The task: Your answer must be the data repeated exactly, with no pictures in it.

Recorded information:

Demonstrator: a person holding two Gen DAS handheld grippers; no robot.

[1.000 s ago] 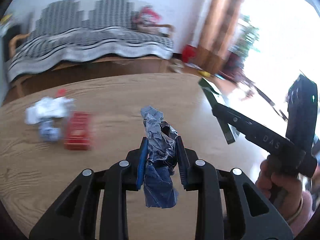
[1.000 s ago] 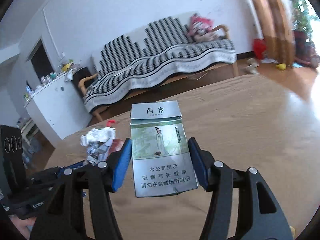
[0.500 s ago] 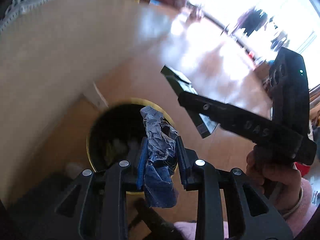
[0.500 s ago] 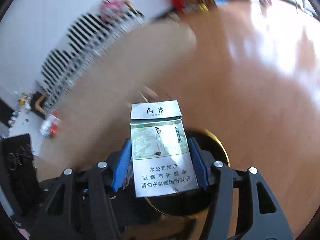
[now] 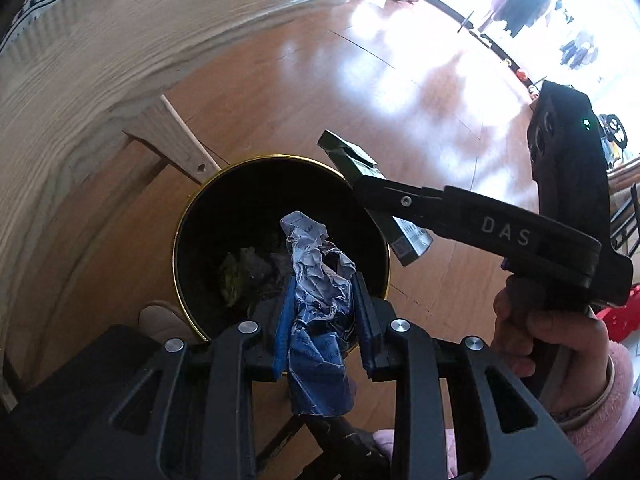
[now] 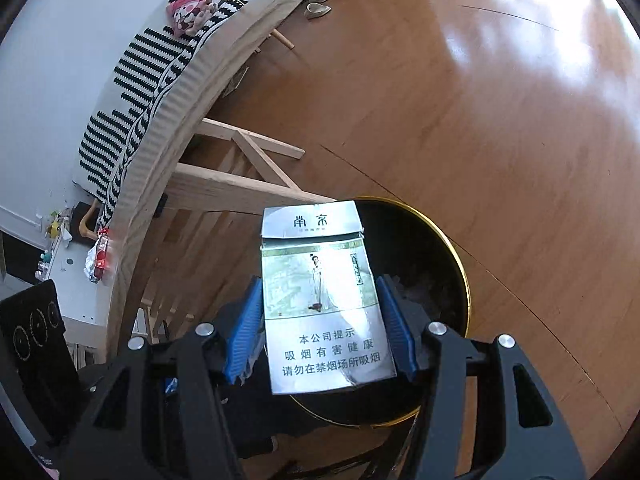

Answer below:
Demonstrator: a person holding two Gen DAS handheld grippers; no robot.

[1.000 s ago] 
[1.000 s ago] 
[0.500 s ago] 
[0.500 s ago] 
[now] 
[now] 

Besides this answer, nothing more is needed.